Pewne czynności są nieprzyjemne, ale na dłuższą metę nie da się ich uniknąć. Skoro wizytę u dentysty często odkładają na później nawet dorośli, nie ma więc nic dziwnego w tym, że Basia - mimo ruszającego się mleczaka - wcale nie ma ochoty pójść do gabinetu stomatologicznego. Jednak dziecko o takich sprawach nie ma szansy dyskutować z rodzicami - a szczególnie w sytuacji, gdy mama zauważyła u Basi również próchnicę w innym zębie. Przy okazji „obrywają” też bracia i tata, bo mama uświadomiła sobie, że dawno nie byli na przeglądzie kontrolnym. Cała rodzina udaje się więc do dentysty, gdzie - jak łatwo się domyślić - okazuje się, że leczenie zębów nie jest może zbyt przyjemne, ale wcale nie jest aż tak straszne. Basia wprawdzie nie lubi borowania (trzeba znosić to paskudne łaskotanie w zębach i jeszcze ta obrzydliwa plastikowa rurka do odsysania śliny...), ale pan dentysta jest bardzo sympatyczny i ma po prostu znakomite pomysły na rozbawienie małych pacjentów. Efekt jest więc taki, że dziewczynka wychodzi z
gabinetu nie tylko z wyleczonymi zębami, ale i naprawdę zadowolona (nagrody dla dzielnych pacjentów też mają w tym swój udział).
Trzeba podkreślić, że Basia i dentysta naprawdę znakomicie się sprawdza jako łagodne przygotowanie dziecka na wizytę u dentysty. Zofia Stanecka ze zrozumieniem podchodzi do lęków małych pacjentów przed wyrwaniem mleczaka czy borowaniem w zębach i w przekonujący sposób rozwiewa te obawy, pokazując zachowanie i przeżycia tytułowej bohaterki w gabinecie. Znakomicie sprawdza się też wypróbowany chwyt polegający na rozśmieszeniu młodych odbiorców książki zabawnymi scenami, w których przedstawiony jest dorosły (w tym przypadku tata) bardzo bojący się wizyty u dentysty. Świetnym pomysłem było też wprowadzenie drugiego wątku w obrazie życia rodzinnego – mama wyraźnie ma zły humor i wszyscy domownicy starają się nie wchodzić jej w drogę. Oczywiście przyczyna takiego zachowania mamy w końcu się wyjaśni, natomiast niewątpliwie cała historyjka z jednej strony zyskała na realizmie, z drugiej zaś jest znacznie zabawniejsza niż gdyby była ograniczona tylko do tytułowej sprawy.
Tradycyjnie w przypadku tej serii mocnym punktem jest również atrakcyjna szata graficzna.
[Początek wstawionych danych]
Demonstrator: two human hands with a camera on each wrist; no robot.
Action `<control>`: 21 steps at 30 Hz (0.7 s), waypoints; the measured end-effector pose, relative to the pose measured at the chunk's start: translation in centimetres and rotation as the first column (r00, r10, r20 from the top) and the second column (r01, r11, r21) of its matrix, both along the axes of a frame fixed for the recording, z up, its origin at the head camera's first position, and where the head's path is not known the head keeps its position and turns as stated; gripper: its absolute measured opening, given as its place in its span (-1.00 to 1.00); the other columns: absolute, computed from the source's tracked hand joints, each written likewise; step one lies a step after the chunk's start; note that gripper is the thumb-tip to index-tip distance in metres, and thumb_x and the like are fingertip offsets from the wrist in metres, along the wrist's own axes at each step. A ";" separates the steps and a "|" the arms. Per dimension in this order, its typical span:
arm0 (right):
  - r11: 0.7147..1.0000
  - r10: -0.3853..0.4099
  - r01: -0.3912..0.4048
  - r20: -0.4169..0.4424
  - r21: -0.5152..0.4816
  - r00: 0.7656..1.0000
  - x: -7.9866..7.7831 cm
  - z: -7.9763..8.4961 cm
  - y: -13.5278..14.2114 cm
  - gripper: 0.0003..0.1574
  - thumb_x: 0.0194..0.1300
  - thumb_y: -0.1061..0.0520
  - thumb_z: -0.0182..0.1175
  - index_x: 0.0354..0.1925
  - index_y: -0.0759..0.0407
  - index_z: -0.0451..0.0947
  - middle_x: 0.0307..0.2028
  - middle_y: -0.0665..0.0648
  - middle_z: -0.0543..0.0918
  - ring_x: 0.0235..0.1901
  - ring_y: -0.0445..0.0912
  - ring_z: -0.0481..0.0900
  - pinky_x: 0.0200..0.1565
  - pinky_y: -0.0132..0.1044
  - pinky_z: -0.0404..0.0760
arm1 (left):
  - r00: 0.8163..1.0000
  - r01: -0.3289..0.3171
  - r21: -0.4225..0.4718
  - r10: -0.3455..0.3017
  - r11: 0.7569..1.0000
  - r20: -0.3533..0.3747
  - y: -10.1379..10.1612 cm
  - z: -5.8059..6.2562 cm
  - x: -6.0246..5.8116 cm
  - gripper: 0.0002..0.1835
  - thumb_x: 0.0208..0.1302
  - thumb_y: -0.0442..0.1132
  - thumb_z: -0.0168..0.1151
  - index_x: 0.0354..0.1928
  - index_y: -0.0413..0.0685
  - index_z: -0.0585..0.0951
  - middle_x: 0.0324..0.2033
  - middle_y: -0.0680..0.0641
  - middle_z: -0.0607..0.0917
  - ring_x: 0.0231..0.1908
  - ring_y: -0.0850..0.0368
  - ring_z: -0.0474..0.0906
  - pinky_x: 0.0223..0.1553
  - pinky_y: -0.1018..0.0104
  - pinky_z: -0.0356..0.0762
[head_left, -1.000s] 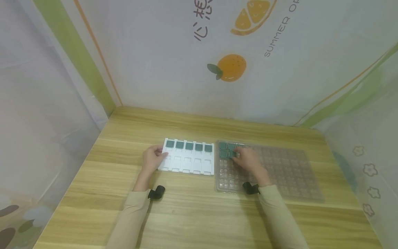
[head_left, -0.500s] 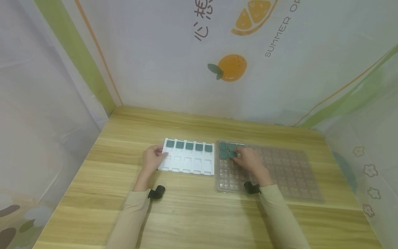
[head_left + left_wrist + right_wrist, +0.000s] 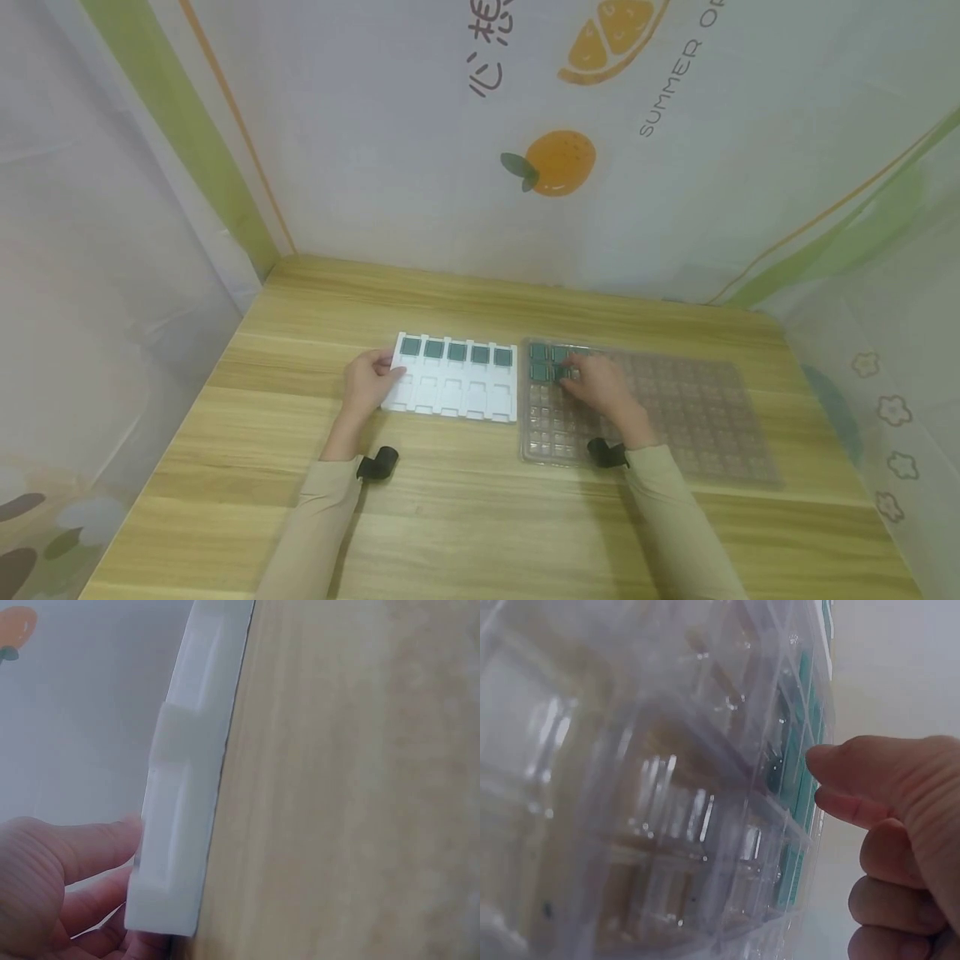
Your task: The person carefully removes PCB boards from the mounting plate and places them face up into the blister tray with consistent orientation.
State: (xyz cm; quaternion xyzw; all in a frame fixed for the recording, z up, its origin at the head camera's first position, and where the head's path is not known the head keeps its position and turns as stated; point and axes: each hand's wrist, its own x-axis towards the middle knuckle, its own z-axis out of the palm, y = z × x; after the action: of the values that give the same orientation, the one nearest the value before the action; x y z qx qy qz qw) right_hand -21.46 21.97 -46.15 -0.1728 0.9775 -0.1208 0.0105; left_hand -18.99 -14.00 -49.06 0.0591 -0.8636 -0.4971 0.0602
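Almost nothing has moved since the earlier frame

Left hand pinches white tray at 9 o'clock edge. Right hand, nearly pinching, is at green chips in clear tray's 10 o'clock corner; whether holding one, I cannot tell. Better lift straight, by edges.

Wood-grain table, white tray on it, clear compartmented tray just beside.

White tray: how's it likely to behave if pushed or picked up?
Probably fairly stiff: the white tray has an edge that looks straight beside the left hand. Unlikely to roll, being broad and flat. If tilted, the five green squares might slide, since their recesses look shallow.
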 end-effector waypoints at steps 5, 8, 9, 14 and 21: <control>1.000 0.001 -0.001 -0.003 -0.008 1.000 0.1 0.2 -0.3 -0.65 0.13 0.09 0.31 -0.12 0.23 0.60 -0.39 0.14 0.69 -0.60 -0.16 0.45 -0.57 -0.32 0.47 | 1.000 -0.003 0.004 0.002 1.000 0.011 0.0 -0.1 -0.1 -0.63 0.11 -0.41 0.30 -0.04 -0.46 0.55 -0.21 -0.38 0.64 -0.24 -0.19 0.57 -0.19 0.04 0.55; 1.000 -0.003 0.004 0.019 -0.018 1.000 0.1 0.3 -0.5 -0.63 0.16 0.08 0.30 -0.09 0.23 0.58 -0.45 0.11 0.66 -0.63 -0.15 0.45 -0.62 -0.32 0.44 | 1.000 -0.002 0.004 0.002 1.000 0.024 0.1 0.0 -0.1 -0.63 0.12 -0.40 0.29 -0.03 -0.45 0.55 -0.20 -0.37 0.64 -0.23 -0.19 0.57 -0.18 0.04 0.55; 1.000 -0.003 0.003 0.016 -0.020 1.000 0.1 0.3 -0.6 -0.63 0.16 0.08 0.30 -0.09 0.23 0.58 -0.45 0.10 0.66 -0.62 -0.17 0.46 -0.61 -0.33 0.45 | 1.000 -0.001 0.005 0.001 1.000 0.027 0.1 0.0 -0.1 -0.63 0.12 -0.40 0.29 -0.03 -0.45 0.55 -0.20 -0.37 0.64 -0.23 -0.19 0.57 -0.18 0.04 0.55; 0.999 0.010 -0.010 0.004 -0.033 1.000 -0.1 0.3 -1.2 -0.62 0.16 0.07 0.30 -0.09 0.24 0.58 -0.45 0.09 0.67 -0.63 -0.19 0.44 -0.57 -0.33 0.47 | 1.000 0.003 0.007 -0.003 1.000 0.022 0.1 0.1 -0.1 -0.63 0.12 -0.39 0.29 -0.03 -0.45 0.55 -0.20 -0.37 0.64 -0.22 -0.19 0.57 -0.17 0.04 0.55; 0.999 0.028 -0.029 -0.036 -0.018 0.999 -0.3 0.2 -2.2 -0.64 0.13 0.04 0.31 -0.13 0.20 0.61 -0.31 0.14 0.71 -0.51 -0.09 0.59 -0.46 -0.25 0.57 | 1.000 0.008 0.004 -0.008 1.000 0.019 0.1 0.0 0.0 -0.63 0.12 -0.39 0.29 -0.03 -0.46 0.54 -0.19 -0.38 0.63 -0.22 -0.19 0.57 -0.16 0.03 0.55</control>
State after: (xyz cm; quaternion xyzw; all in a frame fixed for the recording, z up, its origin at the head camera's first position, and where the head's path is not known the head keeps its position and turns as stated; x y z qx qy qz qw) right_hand -21.76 19.79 -45.96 -0.1889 0.9738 -0.1267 -0.0067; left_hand -19.02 -13.91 -49.02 0.0606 -0.8634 -0.4984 0.0497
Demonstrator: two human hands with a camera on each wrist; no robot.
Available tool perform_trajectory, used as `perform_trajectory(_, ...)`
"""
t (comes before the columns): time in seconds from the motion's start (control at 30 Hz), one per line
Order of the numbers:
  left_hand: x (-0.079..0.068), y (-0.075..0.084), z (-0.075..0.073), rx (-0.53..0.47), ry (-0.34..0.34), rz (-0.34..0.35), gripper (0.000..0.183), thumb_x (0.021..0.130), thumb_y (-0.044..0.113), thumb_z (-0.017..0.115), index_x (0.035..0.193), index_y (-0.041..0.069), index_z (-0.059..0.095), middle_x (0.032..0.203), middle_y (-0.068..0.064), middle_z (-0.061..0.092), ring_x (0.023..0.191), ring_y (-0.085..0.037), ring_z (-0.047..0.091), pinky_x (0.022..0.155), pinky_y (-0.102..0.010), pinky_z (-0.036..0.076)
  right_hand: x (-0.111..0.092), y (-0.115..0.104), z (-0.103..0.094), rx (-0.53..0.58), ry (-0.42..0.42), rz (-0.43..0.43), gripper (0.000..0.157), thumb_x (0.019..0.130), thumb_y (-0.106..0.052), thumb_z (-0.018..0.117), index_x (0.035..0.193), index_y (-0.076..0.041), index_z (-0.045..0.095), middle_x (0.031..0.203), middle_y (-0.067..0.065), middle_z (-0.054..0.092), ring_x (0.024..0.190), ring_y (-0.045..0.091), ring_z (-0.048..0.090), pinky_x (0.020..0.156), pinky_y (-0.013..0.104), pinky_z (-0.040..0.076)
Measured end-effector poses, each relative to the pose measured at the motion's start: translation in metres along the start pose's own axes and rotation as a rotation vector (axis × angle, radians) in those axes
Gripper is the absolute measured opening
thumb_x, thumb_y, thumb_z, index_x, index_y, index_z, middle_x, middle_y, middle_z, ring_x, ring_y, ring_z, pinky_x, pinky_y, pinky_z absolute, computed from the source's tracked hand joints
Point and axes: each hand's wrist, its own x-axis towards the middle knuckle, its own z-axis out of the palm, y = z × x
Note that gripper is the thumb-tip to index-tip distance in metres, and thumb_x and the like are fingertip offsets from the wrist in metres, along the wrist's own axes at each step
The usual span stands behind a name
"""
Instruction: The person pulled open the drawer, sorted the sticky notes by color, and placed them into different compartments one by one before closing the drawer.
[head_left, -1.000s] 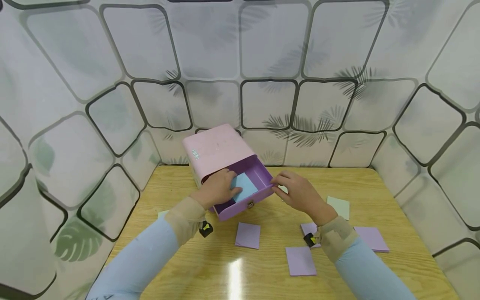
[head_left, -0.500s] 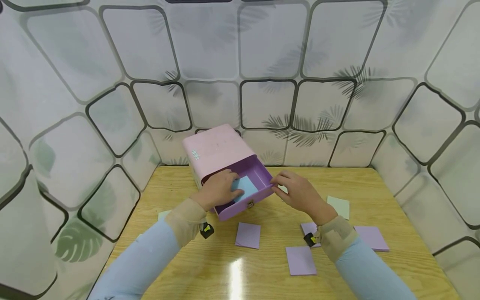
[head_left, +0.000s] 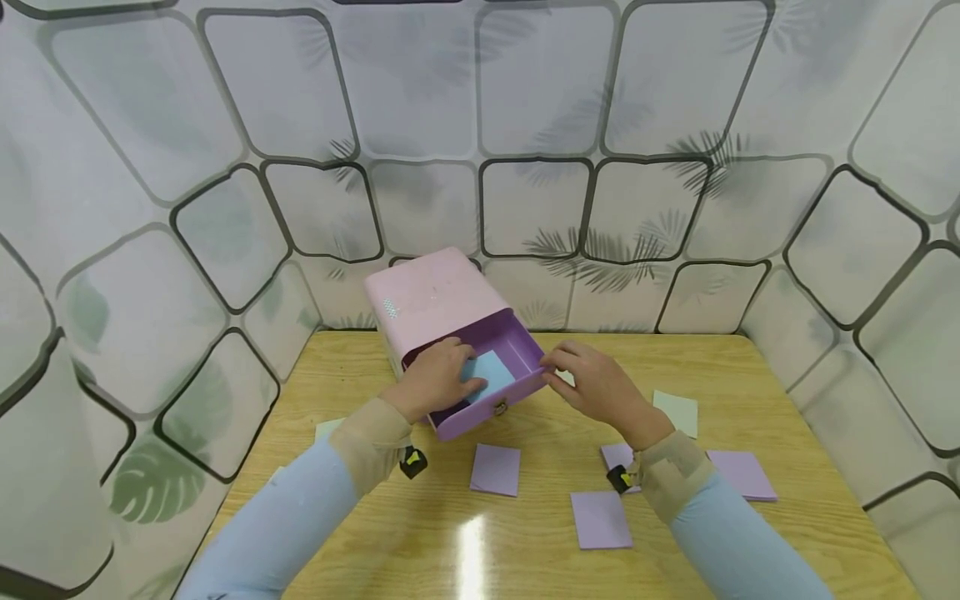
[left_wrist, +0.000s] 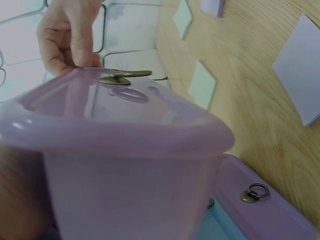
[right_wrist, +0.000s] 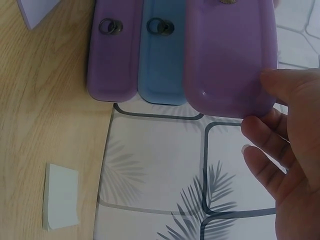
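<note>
A small drawer cabinet with a pink top (head_left: 435,296) stands at the back of the table, its purple top drawer (head_left: 468,421) pulled out. Inside the drawer lies a light blue square of paper (head_left: 493,375), like a note pad. My left hand (head_left: 431,379) reaches into the drawer, thumb and fingers apart over the square's left side; I cannot tell if they grip it. Thumb and fingertips of my right hand (right_wrist: 297,130) pinch the right front corner of the drawer. From the left wrist, the drawer wall (left_wrist: 125,185) hides the left fingers.
Below the open drawer are a blue drawer (right_wrist: 162,60) and another purple drawer (right_wrist: 112,60), each with a ring pull. Purple note pads (head_left: 495,469) lie on the wooden table (head_left: 420,533), with pale green ones (head_left: 677,413) at right and near my left forearm. Patterned cloth surrounds the table.
The blue square and my left hand have shifted very slightly within the drawer since the earliest frame. The right hand keeps its hold on the drawer corner, and the cabinet has not moved.
</note>
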Motion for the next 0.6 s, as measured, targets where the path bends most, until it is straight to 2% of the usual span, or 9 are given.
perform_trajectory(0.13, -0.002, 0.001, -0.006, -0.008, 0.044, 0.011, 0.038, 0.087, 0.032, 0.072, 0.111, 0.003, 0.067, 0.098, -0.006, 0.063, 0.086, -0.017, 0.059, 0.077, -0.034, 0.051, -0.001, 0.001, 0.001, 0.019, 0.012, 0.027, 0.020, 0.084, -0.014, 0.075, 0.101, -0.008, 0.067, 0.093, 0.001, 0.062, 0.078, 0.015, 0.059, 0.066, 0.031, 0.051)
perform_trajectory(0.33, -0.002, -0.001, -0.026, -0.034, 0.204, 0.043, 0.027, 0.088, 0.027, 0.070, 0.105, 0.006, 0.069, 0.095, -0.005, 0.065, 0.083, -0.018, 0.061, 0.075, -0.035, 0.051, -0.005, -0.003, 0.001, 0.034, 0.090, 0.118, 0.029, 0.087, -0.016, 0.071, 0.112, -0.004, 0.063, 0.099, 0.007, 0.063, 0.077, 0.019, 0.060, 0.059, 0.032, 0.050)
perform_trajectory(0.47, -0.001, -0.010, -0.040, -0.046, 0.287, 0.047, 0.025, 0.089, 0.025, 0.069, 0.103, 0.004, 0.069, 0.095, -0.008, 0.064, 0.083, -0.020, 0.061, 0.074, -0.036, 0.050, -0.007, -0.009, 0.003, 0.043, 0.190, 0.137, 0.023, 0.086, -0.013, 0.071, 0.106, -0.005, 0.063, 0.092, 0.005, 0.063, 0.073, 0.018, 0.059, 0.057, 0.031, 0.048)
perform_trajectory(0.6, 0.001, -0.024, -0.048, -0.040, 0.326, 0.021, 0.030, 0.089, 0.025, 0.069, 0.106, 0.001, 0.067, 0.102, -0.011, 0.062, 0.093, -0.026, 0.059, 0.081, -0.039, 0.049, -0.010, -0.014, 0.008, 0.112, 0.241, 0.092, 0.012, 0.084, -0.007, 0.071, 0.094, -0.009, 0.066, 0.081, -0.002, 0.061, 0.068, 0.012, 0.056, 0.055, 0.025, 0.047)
Ilustracje Marianny Oklejak jak zwykle nie tylko stanowią uzupełnienie tekstu, lecz nadają tej książce unikalny pogodny nastrój, a przy tym trafiają bezpośrednio do dzieci, które jeszcze nie potrafią czytać. Wszystkie powyższe zalety zaś sprawiają, że według mnie Basia i dentysta ma szansę stać się w wielu domach lekturą obowiązkową przed każdą wizytą małego człowieka w gabinecie stomatologicznym.